Selon GLORIA-AF, l’implémentation des connaissances dans la pratique se déroule le mieux en Amérique du Nord et en Europe, où les NOAK dépassent lentement les AVK. En revanche, en Asie notamment (mais aussi en Amérique du Nord), de nombreux patients – bien qu’ils présentent un risque élevé d’accident vasculaire cérébral – ne sont toujours pas traités ou sont traités exclusivement avec de l’aspirine.
Cette approche est contraire aux études actuelles. Une analyse indépendante de la FDA [8] a récemment démenti une nouvelle fois les craintes selon lesquelles les effets des NOAK se présentent différemment dans le cadre d’un essai randomisé que dans la réalité clinique. Elle a confirmé le bon profil bénéfice/risque du dabigatran dans le cadre de la pratique quotidienne avec une cohérence étonnante : les données recueillies auprès de 134 414 patients âgés concordaient largement avec celles de RE-LY (tableau 1) .
Il est donc important d’appliquer davantage les preuves à l’action clinique. En se basant sur les caractéristiques des patients, le professeur Hans-Christoph Diener, Essen, a montré comment cela pourrait se faire. L’algorithme est illustré à la figure 2 .
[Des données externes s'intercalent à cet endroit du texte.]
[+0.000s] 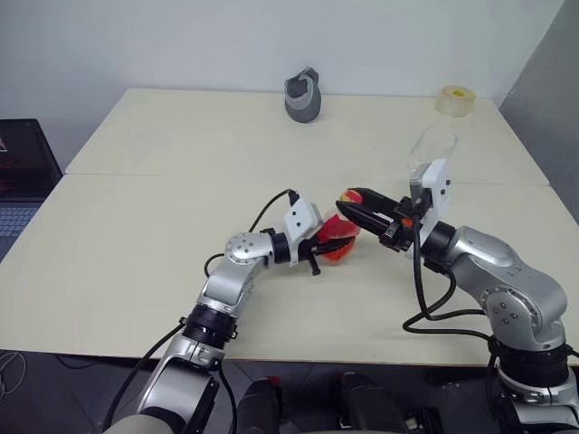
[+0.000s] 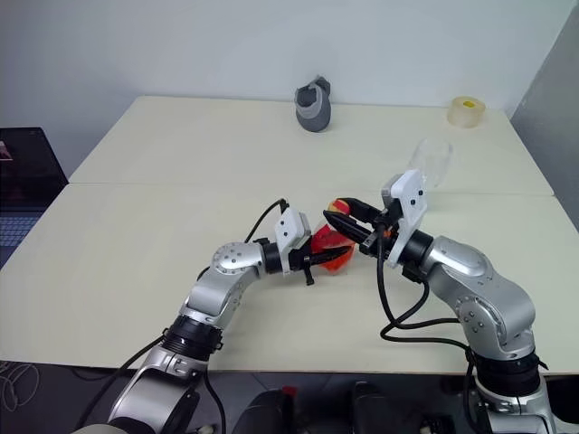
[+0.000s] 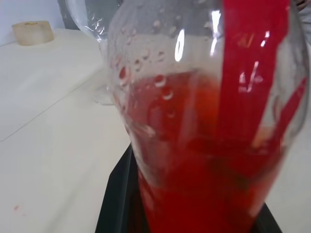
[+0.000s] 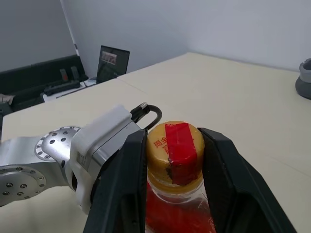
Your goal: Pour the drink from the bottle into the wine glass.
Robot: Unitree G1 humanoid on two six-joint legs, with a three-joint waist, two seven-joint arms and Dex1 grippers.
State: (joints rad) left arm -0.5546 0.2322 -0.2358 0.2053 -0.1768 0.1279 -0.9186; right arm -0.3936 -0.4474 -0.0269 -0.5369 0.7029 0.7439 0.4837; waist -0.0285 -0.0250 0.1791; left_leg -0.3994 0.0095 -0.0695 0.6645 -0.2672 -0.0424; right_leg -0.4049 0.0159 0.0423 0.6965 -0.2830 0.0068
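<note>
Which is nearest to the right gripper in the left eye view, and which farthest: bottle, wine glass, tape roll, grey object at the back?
1. Bottle: its cap sits between the right gripper fingers.
2. Wine glass: just behind the gripper, to the right.
3. Tape roll: back right corner of the table.
4. Grey object: back centre, roughly as far as the roll, too close to call.

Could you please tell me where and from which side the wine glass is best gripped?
Likely the bowl of the wine glass, from the robot's side with level jaws: it stands upright on the table behind the right gripper, and its stem is thin.
</note>
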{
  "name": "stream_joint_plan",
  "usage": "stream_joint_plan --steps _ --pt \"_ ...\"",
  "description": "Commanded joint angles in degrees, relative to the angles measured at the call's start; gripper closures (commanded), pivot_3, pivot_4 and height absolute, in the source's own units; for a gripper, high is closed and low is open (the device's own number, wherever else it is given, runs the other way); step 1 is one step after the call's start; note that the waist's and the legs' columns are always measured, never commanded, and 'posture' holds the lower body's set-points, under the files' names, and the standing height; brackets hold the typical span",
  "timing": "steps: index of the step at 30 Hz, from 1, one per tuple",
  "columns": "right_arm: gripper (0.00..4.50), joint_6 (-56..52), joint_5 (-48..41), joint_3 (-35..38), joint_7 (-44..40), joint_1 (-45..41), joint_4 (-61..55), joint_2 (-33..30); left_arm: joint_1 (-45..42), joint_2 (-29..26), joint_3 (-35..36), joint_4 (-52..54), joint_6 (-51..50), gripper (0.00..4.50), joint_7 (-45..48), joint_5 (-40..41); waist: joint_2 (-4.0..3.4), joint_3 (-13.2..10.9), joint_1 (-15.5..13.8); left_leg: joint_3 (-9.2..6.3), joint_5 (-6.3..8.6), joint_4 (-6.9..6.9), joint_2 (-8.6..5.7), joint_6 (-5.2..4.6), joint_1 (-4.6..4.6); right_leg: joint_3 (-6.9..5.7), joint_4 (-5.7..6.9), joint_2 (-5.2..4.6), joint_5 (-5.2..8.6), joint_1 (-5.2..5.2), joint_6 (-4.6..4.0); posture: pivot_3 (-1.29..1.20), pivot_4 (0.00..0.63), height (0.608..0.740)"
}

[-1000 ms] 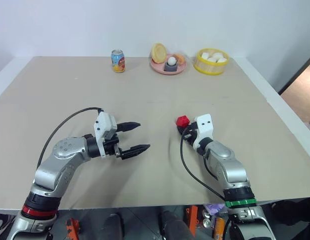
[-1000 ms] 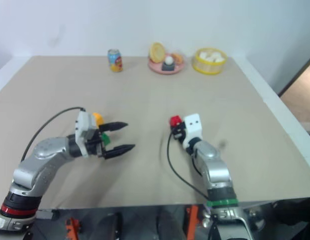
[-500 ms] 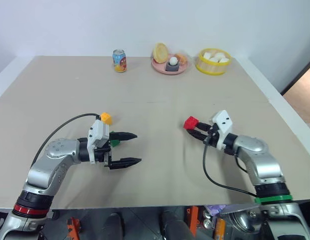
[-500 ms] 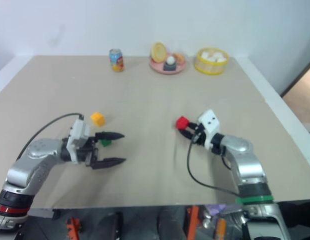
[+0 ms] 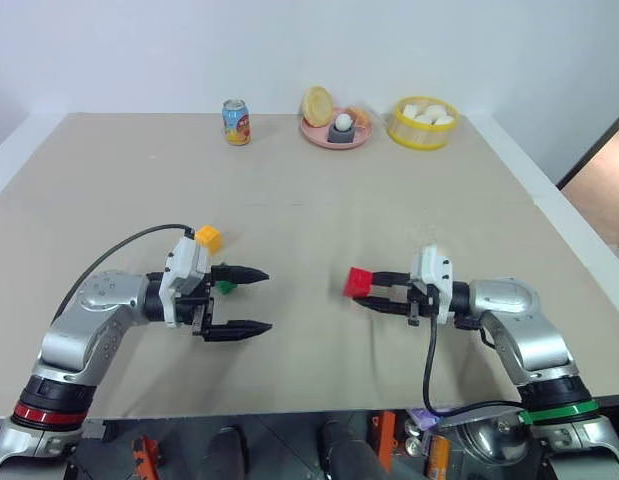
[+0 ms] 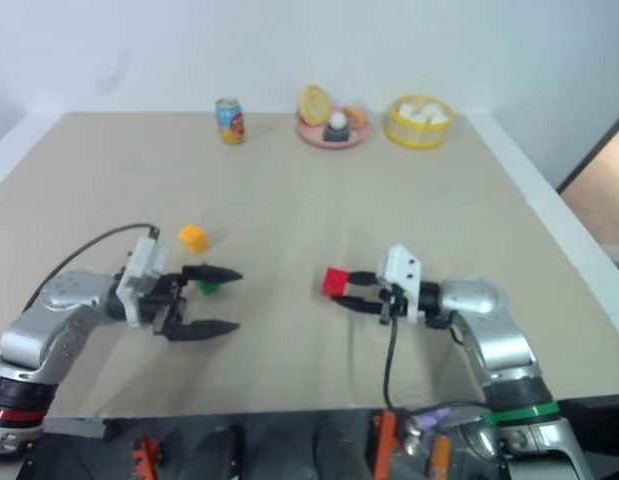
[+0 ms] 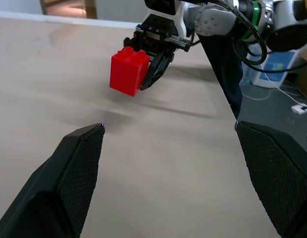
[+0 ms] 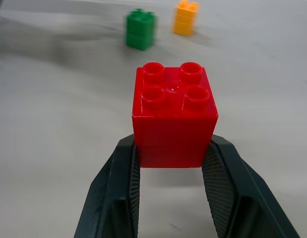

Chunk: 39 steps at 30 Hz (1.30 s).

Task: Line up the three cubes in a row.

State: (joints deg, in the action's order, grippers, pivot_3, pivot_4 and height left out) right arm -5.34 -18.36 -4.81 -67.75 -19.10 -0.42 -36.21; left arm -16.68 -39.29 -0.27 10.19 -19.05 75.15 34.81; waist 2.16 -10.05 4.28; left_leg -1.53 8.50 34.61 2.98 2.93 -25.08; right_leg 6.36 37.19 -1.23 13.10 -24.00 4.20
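Robot test lab: bare beige table [image 5: 319, 210], plain white wall [image 5: 139, 50], staged props.

Two silver-grey metal arms with rounded, glossy shells. The left arm [image 5: 94, 320] wears a red band with black trim near its base; the right arm [image 5: 514, 325] wears a green one. Each wrist carries a white blocky housing, a thin black cable looping off it. Fingers [image 7: 74, 178] are matte black, tapered, with mesh-textured pads.
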Motion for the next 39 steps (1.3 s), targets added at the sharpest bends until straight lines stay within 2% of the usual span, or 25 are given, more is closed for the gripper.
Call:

Source : “Sheltering patients from stroke : optimizing protection”, symposium satellite du congrès SHG, 29-30 janvier 2015, Genève
Littérature :
- Huisman MV, et al. : Enregistrement global du traitement antithrombotique oral à long terme chez les patients atteints de fibrillation auriculaire : caractéristiques de base des 10 000 premiers patients dans GLORIA-AF Phase II. Session “Registry Hot Line : Atrial fibrillation and myocardial infarction”. Congrès de l’ESC 2014.
- Connolly SJ, et al : Dabigatran versus warfarine chez les patients atteints de fibrillation auriculaire. N Engl J Med 2009 Sep 17 ; 361(12) : 1139-1151.
- Connolly SJ, et al : Événements nouvellement identifiés dans l’essai RE-LY. N Engl J Med 2010 Nov 4 ; 363(19) : 1875-1876.
- Connolly SJ, Wallentin L, Yusuf S : Événements supplémentaires dans l’essai RE-LY. N Engl J Med 2014 Oct 9 ; 371(15) : 1464-1465.
- Patel MR, et al : Rivaroxaban versus warfarine dans la fibrillation auriculaire non valvulaire. N Engl J Med 2011 Sep 8 ; 365(10) : 883-891.
- Granger CB, et al : Apixaban versus warfarine chez les patients atteints de fibrillation auriculaire. N Engl J Med 2011 Sep 15 ; 365(11) : 981-992.
- Giugliano RP, et al : Edoxaban versus warfarine chez les patients atteints de fibrillation auriculaire. N Engl J Med 2013 Nov 28 ; 369(22) : 2093-2104.
- Graham DJ, et al : Cardiovascular, bleeding, and mortality risks in elderly medicare patients treated with dabigatran or warfarin for nonvalvular atrial fibrillation. Circulation 2015 Jan 13 ; 131(2) : 157-164.